There is no doubt that something is very wrong when politics becomes about selling advertising slogans that are not true. But who is to blame for this situation? Janan Ganesh says the problem is that there are just two attitudes among the public about politics: indifference and obsession. I often think that the indifference is summed up by the phrase ‘all politicians are the same’. Taken at face value this assertion is clearly wrong, but what I think it means is that the person talking does not have the time or inclination to work out how politicians differ in a way that matters to them.

But this indifference does not stop people forming political opinions, often quite strong opinions. So why are we getting an election where the Prime Minister wants to avoid debate or questioning as far as she can? Krishnan Guru-Murthy is right that the media should try and discourage this way of running elections. But that needs to involve more than telling people when meetings are completely stage managed. The media needs to look at why spin doctors might want to minimise encounters with the media. For part of the answer you only need to look at how it puts gaffes before policy, as Diane Abbott discovered on Tuesday. Guru-Murthy’s own news program led with it, and all the discussion was about gaffes rather than police numbers.

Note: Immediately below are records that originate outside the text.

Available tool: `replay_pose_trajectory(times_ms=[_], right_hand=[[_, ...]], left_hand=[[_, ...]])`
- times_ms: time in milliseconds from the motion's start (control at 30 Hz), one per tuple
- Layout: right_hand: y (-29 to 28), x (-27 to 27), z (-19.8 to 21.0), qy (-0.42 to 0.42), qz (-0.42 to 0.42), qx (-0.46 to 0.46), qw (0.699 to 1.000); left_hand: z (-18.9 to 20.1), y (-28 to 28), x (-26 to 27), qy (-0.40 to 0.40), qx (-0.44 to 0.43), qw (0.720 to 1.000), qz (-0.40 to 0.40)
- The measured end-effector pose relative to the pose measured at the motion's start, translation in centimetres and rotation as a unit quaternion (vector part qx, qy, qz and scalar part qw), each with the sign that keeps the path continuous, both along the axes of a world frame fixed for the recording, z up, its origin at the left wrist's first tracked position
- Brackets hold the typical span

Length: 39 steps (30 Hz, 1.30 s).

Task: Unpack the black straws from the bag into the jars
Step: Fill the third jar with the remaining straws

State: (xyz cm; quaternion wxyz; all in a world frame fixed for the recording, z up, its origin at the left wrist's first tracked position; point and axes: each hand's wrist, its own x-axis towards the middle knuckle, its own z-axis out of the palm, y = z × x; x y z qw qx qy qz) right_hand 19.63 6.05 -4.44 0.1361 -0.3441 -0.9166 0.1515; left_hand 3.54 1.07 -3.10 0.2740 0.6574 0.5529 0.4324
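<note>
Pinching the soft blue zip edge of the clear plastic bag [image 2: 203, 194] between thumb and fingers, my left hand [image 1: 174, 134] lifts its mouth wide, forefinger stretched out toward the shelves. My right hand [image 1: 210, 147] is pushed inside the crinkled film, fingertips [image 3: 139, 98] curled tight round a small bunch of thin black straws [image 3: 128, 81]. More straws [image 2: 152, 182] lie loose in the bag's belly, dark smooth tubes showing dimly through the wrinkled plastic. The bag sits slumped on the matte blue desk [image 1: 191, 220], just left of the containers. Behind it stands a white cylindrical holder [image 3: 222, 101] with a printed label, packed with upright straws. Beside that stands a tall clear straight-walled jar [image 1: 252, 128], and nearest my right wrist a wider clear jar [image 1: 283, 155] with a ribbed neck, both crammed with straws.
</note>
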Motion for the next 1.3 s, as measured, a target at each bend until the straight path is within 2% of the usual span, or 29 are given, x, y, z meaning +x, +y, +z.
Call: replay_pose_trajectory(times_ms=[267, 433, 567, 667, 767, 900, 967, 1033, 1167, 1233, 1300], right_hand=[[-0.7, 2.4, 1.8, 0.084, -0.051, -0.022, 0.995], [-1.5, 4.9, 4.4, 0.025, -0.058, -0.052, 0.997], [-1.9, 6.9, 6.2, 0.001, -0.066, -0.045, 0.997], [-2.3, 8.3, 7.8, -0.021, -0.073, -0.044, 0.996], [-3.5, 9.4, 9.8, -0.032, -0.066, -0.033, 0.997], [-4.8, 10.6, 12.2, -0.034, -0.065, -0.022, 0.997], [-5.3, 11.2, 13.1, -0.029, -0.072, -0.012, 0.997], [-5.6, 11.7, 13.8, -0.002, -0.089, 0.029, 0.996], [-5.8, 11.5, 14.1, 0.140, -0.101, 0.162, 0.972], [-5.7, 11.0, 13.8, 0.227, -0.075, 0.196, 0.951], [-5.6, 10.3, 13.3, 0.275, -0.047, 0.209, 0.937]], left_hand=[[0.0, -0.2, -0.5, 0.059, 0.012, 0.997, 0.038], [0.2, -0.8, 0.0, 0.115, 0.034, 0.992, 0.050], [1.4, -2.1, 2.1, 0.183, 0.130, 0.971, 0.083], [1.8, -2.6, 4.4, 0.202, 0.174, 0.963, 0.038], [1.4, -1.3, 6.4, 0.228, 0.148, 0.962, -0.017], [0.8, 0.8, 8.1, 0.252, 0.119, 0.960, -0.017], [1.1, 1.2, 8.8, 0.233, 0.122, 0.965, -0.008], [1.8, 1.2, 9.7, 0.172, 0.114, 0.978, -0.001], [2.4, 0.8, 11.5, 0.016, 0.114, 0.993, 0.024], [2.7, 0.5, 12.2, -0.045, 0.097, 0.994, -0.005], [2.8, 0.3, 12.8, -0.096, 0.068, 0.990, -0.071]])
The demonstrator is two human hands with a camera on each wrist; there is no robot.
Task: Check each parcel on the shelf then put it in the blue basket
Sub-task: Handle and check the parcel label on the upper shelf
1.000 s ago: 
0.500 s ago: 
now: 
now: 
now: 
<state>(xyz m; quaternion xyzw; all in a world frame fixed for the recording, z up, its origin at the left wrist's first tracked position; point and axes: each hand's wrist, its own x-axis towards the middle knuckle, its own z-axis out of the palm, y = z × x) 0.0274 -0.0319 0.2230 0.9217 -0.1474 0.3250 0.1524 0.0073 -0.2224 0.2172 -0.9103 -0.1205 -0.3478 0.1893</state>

Justifications along the lines of how this can reveal something about the competence of the person who made the gaffe may sometimes be true, but as a general defence it is not very convincing. As Mark Steel tweeted, if she had only put the numbers on a bus she would have got away with it. The real reason broadcasters make so much of gaffes is that they make great television. Who doesn’t want to see a politician embarrassed? But the consequence is politicians retreat to gaffe-proof platitudes. Labour politicians used to speak in a strange manner that seemed to be designed to avoid giving ammunition to the Daily Mail. It was one of the reasons Jeremy Corbyn, who said what he thought, won the Labour leadership.

If the broadcast media saved all the time they currently spend commenting on the polls and instead used that time to talk about policy, it would allow viewers to connect their own opinions to each party more easily. We do not want to end up like the last US election, where the average voter who just watched the nightly news on the non-partisan TV channels saw more time devoted to Clinton’s emails than all policy issues combined. That way we will end up with an incompetent, dishonest leader running a party whose policies will harm the country. Oh, wait...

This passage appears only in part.